Nearly three and a half years ago Washington Mutual went bankrupt, dragged down by its shoddy lending practices and fleeing depositors. After regulators seized its banking operations, few thought WaMu had much future -- except as an employment project for bankruptcy lawyers.
But perhaps as soon as the end of this month, a sliver of the old WaMu is set to emerge from bankruptcy. It will have offices in the old Washington Mutual Tower, at least for now, and be majority-owned by the old company's preferred and common shareholders.
Don't look for khaki-clad tellers, rodeo grandmas, or any other relics of the former WaMu, though -- there's no bank left. But even though the new company's name, executive team and business plan all are still to be determined, it represents ordinary shareholders' best chance for getting anything of value out of the WaMu wreckage.
"So many times in bankruptcy, shareholders never get this far," said James Scott, of Seattle, a member of the committee that has represented shareholders during the bankruptcy. "For shareholders to have the chance to participate in a company that is moving forward, that could provide for some meaningful recovery down the road -- it's a huge win."
The new company -- call it NewCo for short, since a permanent name hasn't yet been picked -- will have just one operating unit, a small mortgage-reinsurance business. However, the reinsurer isn't writing any new business, it's not expected to turn a profit anytime before the existing policies run out in 2019, and most of the cash it's taking in now is pledged to repay notes that will be issued to certain groups of WaMu creditors.
But NewCo will have a few things going for it as it exits bankruptcy and seeks to rebuild a viable business for its shareholders' benefit. Two creditor groups have agreed to endow the company with $75 million in fresh capital, it likely will receive about $10 million from the reinsurance business, and it will have access to a $125 million credit line.
The biggest potential value may lie in the tax losses NewCo expects to create by formally abandoning its worthless stock in Washington Mutual Bank, which was taken over by regulators and sold to JPMorgan Chase in September 2008. Those losses, which can be used to offset future income for tax purposes, are estimated to be around $5.4 billion.

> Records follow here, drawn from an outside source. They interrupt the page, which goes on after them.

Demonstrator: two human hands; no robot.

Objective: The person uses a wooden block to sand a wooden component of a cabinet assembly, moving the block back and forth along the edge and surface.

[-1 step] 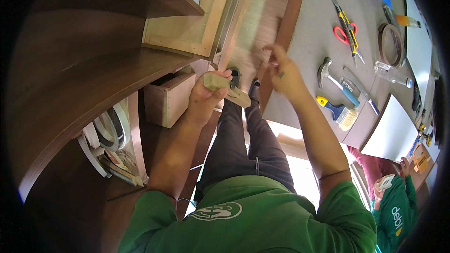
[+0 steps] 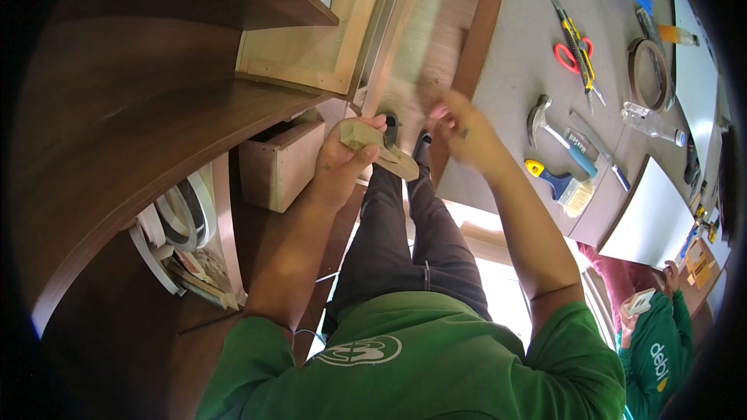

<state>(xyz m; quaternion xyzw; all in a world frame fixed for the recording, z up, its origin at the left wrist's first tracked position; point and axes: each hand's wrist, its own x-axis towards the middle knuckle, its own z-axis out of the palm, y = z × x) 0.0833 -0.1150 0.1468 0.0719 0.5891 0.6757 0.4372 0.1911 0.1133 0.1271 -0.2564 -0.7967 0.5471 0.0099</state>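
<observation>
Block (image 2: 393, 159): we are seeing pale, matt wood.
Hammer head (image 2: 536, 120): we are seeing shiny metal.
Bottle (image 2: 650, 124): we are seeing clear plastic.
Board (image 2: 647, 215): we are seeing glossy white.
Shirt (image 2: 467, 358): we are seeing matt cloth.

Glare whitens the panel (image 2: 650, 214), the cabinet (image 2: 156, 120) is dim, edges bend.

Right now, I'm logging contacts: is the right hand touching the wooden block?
Apart. The head view shows a dark shoe in the gap between the right hand and the wooden block in the left hand.
</observation>
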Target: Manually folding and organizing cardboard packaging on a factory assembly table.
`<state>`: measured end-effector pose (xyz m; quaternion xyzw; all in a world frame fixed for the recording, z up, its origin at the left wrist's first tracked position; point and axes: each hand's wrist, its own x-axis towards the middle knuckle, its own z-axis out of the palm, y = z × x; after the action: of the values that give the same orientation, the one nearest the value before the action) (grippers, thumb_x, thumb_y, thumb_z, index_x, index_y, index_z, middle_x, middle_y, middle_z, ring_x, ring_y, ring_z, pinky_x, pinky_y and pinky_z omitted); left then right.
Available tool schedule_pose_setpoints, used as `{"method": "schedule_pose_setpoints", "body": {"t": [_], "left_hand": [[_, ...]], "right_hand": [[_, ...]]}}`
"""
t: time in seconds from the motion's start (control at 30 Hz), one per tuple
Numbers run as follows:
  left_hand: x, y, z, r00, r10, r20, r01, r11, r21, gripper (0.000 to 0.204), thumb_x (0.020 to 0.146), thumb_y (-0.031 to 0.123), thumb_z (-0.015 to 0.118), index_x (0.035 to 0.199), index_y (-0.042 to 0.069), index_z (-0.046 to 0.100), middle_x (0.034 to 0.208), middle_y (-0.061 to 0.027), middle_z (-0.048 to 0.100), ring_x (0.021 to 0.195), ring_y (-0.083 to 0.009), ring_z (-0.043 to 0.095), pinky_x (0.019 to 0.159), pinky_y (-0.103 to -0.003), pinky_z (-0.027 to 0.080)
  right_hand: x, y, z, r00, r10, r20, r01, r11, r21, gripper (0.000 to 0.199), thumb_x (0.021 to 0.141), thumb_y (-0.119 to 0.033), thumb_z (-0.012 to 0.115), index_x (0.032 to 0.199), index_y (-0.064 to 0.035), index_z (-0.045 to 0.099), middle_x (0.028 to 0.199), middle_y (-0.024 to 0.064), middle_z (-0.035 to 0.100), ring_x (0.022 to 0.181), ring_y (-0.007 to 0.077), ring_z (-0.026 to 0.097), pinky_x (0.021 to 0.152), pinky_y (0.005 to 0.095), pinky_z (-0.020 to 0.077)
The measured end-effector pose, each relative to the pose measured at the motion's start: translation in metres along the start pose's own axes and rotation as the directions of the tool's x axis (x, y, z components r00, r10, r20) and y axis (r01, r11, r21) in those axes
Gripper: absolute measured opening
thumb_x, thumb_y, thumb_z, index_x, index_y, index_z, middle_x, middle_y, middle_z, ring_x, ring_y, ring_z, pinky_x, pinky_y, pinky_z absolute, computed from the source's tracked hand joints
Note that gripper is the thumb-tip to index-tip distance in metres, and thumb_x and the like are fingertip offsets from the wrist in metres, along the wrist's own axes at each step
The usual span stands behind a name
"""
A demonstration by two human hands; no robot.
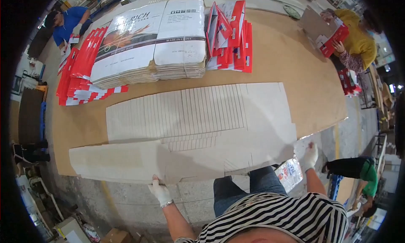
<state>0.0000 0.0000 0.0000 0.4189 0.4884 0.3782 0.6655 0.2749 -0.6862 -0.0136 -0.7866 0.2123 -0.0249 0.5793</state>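
Pale flattened cardboard sheets (265,112) lie across the near part of the table. Rows of evenly spaced parallel lines run over them, like edges of overlapping sheets. At the near left, a plain cardboard panel (118,158) rests over the others. My left hand (160,193), in a white glove, pinches the near edge of the cardboard, thumb on top. My right hand (311,156), also gloved with bare fingertips, is just off the right end of the sheets. Its fingers are too small and blurred to show whether it grips anything. A printed plastic packet (290,174) shows between my body and right hand.
A tied stack of printed white cartons (147,44) stands on the brown table (274,48), flanked by red-and-white folded packaging (236,36). One person (74,23) works at far left, another (358,40) holds a red-and-white box at far right. A person in green (367,175) is at the right.
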Motion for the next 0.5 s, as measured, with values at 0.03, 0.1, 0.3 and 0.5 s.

All of this, of course, presumes that WaMu's creditors and shareholders vote to approve the current reorganization plan and federal Bankruptcy Judge Mary Walrath confirms it.
The voting deadline is Thursday; a confirmation hearing is set for a week later. Should everything fall into place, NewCo hopes to emerge from bankruptcy Feb. 29.

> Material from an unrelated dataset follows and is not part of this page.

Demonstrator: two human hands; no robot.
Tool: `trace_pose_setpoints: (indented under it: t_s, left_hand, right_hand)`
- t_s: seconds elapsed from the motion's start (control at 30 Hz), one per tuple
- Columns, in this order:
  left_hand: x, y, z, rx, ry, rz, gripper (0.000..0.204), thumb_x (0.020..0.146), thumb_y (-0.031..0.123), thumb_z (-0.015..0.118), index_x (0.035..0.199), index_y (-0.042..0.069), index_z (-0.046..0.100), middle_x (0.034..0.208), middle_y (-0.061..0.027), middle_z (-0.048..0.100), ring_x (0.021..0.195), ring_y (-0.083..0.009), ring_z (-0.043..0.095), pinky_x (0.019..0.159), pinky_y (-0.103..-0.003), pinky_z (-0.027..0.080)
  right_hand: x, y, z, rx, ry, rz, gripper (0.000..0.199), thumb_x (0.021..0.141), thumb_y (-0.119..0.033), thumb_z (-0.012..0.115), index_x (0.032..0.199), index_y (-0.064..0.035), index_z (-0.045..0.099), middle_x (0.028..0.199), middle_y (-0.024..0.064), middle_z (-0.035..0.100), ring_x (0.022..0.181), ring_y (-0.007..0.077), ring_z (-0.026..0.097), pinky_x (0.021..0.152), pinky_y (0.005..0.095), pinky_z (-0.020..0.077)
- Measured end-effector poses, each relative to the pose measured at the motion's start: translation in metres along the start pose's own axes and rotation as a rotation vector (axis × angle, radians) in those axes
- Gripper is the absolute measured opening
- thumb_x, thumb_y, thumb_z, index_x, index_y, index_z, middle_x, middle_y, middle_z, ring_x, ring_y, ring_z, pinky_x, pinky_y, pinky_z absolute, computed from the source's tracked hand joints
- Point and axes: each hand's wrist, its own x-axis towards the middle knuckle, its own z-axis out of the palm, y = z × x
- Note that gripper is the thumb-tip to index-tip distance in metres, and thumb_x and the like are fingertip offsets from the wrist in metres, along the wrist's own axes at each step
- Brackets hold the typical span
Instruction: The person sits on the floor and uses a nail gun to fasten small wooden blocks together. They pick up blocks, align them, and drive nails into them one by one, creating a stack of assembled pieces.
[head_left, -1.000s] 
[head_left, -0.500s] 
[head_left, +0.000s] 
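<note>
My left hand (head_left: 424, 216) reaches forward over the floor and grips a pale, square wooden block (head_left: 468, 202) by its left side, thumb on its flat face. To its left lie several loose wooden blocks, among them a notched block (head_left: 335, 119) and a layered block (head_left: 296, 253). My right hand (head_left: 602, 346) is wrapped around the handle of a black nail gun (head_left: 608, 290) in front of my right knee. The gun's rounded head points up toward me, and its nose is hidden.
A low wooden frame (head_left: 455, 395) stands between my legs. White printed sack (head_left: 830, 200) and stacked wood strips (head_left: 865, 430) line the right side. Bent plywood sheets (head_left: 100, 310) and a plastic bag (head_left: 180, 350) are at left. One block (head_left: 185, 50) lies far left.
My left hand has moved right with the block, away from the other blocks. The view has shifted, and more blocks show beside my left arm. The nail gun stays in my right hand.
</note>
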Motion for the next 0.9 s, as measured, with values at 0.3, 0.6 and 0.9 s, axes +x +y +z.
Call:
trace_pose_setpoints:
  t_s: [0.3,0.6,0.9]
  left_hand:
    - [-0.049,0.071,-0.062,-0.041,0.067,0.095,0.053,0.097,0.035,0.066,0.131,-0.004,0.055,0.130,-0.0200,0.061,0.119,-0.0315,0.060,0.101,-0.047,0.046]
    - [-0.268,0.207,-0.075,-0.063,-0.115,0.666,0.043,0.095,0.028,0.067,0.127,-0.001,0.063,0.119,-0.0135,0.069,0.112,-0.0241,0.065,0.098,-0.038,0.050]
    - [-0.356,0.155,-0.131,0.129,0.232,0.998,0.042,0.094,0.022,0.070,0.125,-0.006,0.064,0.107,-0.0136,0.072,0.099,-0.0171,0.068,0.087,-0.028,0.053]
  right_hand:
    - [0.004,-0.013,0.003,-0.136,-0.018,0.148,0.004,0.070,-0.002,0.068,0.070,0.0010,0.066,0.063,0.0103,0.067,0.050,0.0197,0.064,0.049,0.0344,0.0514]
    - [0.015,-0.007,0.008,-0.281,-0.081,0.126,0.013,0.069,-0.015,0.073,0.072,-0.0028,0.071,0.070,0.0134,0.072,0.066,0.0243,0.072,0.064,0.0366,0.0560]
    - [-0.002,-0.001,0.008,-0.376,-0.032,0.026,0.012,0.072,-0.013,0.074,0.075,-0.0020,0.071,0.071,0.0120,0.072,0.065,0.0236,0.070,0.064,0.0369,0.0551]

Getting to this point has been a long, tortuous process. The various parties to the bankruptcy case -- WaMu itself, Chase, the Federal Deposit Insurance Corp., shareholders and holders of various issues of WaMu debt -- have spent much of the past three and a half years fighting over billions of dollars in assets and accusing each other of thievery, insider trading and other bad behavior.
It's taken two "global settlement agreements" and seven proposed reorganization plans to reach a compromise deal that most (though not all) of the parties involved have agreed to support.
WaMu's senior creditors -- the vendors, pension-plan beneficiaries and various classes of bondholders, who have top priority in bankruptcies -- are slated to receive around $6.25 billion in cash, primarily from tax refunds owed to the old company. Some creditor groups also will get $140 million in notes backed by the existing reinsurance business, though $10 million are expected to be traded for 10 million shares of NewCo stock.